Work order: Give the listing again in full, exactly as written.

-------- Input data

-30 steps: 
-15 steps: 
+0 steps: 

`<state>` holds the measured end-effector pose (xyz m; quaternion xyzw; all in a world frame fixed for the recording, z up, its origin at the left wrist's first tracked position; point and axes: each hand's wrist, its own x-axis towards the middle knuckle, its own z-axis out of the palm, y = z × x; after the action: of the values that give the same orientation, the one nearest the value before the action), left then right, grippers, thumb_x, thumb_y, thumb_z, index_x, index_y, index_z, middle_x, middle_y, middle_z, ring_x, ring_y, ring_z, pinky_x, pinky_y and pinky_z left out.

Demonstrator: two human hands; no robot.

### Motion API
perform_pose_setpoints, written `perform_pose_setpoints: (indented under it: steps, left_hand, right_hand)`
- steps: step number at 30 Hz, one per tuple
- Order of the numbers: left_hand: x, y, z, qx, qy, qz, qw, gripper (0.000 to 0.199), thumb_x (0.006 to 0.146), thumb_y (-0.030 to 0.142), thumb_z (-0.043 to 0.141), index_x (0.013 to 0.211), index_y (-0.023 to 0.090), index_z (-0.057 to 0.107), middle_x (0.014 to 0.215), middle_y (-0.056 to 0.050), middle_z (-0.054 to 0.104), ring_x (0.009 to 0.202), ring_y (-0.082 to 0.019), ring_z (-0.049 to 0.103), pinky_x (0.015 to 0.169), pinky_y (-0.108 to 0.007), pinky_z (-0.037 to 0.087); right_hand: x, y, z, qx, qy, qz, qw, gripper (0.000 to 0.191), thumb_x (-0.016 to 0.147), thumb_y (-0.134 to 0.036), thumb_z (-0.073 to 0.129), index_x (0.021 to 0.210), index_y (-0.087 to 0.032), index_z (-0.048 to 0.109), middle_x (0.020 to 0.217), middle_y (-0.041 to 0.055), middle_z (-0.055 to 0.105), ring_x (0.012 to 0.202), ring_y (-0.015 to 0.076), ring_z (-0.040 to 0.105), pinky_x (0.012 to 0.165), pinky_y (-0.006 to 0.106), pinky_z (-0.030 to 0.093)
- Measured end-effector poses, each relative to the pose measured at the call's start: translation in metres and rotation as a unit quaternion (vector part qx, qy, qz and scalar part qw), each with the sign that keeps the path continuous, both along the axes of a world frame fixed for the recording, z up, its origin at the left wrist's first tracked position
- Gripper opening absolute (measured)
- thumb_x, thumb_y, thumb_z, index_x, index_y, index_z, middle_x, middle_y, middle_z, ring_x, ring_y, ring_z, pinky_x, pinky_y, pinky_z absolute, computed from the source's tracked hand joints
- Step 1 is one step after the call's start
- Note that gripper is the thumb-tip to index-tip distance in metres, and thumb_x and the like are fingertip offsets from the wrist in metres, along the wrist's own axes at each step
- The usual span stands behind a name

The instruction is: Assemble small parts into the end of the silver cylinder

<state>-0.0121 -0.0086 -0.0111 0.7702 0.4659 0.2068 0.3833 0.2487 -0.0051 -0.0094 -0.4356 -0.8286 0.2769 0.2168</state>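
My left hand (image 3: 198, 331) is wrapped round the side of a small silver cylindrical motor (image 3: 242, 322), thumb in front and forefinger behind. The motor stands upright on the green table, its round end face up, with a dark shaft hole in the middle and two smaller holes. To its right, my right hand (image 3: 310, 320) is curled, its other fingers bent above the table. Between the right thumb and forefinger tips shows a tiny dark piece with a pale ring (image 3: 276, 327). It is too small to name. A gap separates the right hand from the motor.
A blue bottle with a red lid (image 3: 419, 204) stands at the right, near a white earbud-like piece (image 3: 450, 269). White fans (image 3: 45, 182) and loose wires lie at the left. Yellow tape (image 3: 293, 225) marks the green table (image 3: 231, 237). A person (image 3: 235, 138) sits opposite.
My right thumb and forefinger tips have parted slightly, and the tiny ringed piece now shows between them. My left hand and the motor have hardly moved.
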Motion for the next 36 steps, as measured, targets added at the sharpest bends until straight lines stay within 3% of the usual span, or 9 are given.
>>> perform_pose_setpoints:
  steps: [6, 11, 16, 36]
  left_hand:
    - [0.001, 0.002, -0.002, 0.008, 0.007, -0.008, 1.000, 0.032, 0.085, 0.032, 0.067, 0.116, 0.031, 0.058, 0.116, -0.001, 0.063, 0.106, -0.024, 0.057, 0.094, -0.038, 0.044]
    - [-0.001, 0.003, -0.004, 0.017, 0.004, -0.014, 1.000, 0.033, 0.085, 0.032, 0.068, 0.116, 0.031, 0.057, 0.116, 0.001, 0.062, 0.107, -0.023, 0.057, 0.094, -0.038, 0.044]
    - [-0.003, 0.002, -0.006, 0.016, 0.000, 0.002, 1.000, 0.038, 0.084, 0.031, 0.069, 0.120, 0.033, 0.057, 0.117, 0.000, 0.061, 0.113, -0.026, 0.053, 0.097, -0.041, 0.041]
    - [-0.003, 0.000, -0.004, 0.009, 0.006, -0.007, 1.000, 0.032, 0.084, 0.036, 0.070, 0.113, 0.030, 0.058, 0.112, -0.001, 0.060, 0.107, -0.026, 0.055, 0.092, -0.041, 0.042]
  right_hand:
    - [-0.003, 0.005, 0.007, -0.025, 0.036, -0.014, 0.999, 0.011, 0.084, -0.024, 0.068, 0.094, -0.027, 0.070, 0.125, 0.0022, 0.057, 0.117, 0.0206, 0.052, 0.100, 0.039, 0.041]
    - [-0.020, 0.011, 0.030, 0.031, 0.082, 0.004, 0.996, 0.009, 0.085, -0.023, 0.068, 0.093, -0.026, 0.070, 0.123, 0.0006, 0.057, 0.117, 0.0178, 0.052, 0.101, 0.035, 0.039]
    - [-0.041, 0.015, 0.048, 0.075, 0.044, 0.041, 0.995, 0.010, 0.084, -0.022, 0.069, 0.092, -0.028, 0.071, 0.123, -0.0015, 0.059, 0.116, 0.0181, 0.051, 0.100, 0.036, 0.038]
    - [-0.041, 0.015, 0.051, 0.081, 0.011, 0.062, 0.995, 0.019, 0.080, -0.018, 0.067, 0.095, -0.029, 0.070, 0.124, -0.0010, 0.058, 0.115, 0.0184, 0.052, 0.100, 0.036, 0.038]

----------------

Result:
-30 steps: 
-15 steps: 
+0 steps: 

`<state>` holds the measured end-effector pose (xyz m; quaternion xyzw; all in a world frame fixed for the recording, z up, its origin at the left wrist's first tracked position; point and axes: each hand's wrist, its own x-axis towards the middle knuckle, its own z-axis out of the palm, y = z × x; after the action: of the values that give the same orientation, the one nearest the value before the action), left then right, grippers, thumb_x, thumb_y, thumb_z, index_x, index_y, index_z, middle_x, middle_y, middle_z, ring_x, ring_y, ring_z, pinky_x, pinky_y and pinky_z left out.

Demonstrator: two human hands; no robot.

### Motion API
perform_pose_setpoints, written `perform_pose_setpoints: (indented under it: steps, left_hand, right_hand)`
- steps: step number at 30 Hz, one per tuple
- Order of the numbers: left_hand: x, y, z, qx, qy, qz, qw, gripper (0.000 to 0.199), thumb_x (0.006 to 0.146), thumb_y (-0.030 to 0.142), thumb_z (-0.043 to 0.141), index_x (0.013 to 0.211), index_y (-0.023 to 0.090), index_z (-0.057 to 0.107), middle_x (0.014 to 0.215), middle_y (-0.056 to 0.050), middle_z (-0.054 to 0.104), ring_x (0.009 to 0.202), ring_y (-0.082 to 0.019), ring_z (-0.049 to 0.103), pinky_x (0.015 to 0.169), pinky_y (-0.108 to 0.007), pinky_z (-0.037 to 0.087); right_hand: x, y, z, qx, qy, qz, qw, gripper (0.000 to 0.191), thumb_x (-0.016 to 0.147), thumb_y (-0.134 to 0.036), thumb_z (-0.073 to 0.129), index_x (0.021 to 0.210), index_y (-0.087 to 0.032), index_z (-0.048 to 0.109), middle_x (0.020 to 0.217), middle_y (-0.041 to 0.055), middle_z (-0.055 to 0.105), ring_x (0.012 to 0.202), ring_y (-0.015 to 0.076), ring_z (-0.040 to 0.105), pinky_x (0.012 to 0.165), pinky_y (-0.006 to 0.106), pinky_z (-0.030 to 0.093)
- Measured end-effector poses, each relative to the pose measured at the call's start: translation in metres and rotation as a unit quaternion (vector part qx, qy, qz and scalar part qw), each with the sign that keeps the path continuous, both along the axes of a world frame fixed for the recording, z up, its origin at the left wrist's first tracked position
- Gripper opening absolute (measured)
- thumb_x, thumb_y, thumb_z, index_x, index_y, index_z, middle_x, middle_y, middle_z, ring_x, ring_y, ring_z, pinky_x, pinky_y, pinky_z absolute, computed from the source's tracked hand joints
- Step 1 is one step after the call's start
- Note that gripper is the thumb-tip to index-tip distance in metres, and thumb_x and the like are fingertip offsets from the wrist in metres, along the wrist's own axes at each step
- The usual span stands behind a name

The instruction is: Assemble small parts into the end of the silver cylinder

<state>-0.0121 -0.0086 -0.0111 0.7702 0.4659 0.2068 0.3833 0.2487 -0.0051 -0.0094 -0.4356 -0.8286 0.2769 0.2168</state>
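My left hand (image 3: 198, 331) is wrapped round the side of a small silver cylindrical motor (image 3: 242, 322), thumb in front and forefinger behind. The motor stands upright on the green table, its round end face up, with a dark shaft hole in the middle and two smaller holes. To its right, my right hand (image 3: 310, 320) is curled, its other fingers bent above the table. Between the right thumb and forefinger tips shows a tiny dark piece with a pale ring (image 3: 276, 327). It is too small to name. A gap separates the right hand from the motor.
A blue bottle with a red lid (image 3: 419, 204) stands at the right, near a white earbud-like piece (image 3: 450, 269). White fans (image 3: 45, 182) and loose wires lie at the left. Yellow tape (image 3: 293, 225) marks the green table (image 3: 231, 237). A person (image 3: 235, 138) sits opposite.
My right thumb and forefinger tips have parted slightly, and the tiny ringed piece now shows between them. My left hand and the motor have hardly moved.
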Motion for the next 36 steps, as measured, targets added at the sharpest bends until straight lines stay within 3% of the usual span, or 9 are given.
>>> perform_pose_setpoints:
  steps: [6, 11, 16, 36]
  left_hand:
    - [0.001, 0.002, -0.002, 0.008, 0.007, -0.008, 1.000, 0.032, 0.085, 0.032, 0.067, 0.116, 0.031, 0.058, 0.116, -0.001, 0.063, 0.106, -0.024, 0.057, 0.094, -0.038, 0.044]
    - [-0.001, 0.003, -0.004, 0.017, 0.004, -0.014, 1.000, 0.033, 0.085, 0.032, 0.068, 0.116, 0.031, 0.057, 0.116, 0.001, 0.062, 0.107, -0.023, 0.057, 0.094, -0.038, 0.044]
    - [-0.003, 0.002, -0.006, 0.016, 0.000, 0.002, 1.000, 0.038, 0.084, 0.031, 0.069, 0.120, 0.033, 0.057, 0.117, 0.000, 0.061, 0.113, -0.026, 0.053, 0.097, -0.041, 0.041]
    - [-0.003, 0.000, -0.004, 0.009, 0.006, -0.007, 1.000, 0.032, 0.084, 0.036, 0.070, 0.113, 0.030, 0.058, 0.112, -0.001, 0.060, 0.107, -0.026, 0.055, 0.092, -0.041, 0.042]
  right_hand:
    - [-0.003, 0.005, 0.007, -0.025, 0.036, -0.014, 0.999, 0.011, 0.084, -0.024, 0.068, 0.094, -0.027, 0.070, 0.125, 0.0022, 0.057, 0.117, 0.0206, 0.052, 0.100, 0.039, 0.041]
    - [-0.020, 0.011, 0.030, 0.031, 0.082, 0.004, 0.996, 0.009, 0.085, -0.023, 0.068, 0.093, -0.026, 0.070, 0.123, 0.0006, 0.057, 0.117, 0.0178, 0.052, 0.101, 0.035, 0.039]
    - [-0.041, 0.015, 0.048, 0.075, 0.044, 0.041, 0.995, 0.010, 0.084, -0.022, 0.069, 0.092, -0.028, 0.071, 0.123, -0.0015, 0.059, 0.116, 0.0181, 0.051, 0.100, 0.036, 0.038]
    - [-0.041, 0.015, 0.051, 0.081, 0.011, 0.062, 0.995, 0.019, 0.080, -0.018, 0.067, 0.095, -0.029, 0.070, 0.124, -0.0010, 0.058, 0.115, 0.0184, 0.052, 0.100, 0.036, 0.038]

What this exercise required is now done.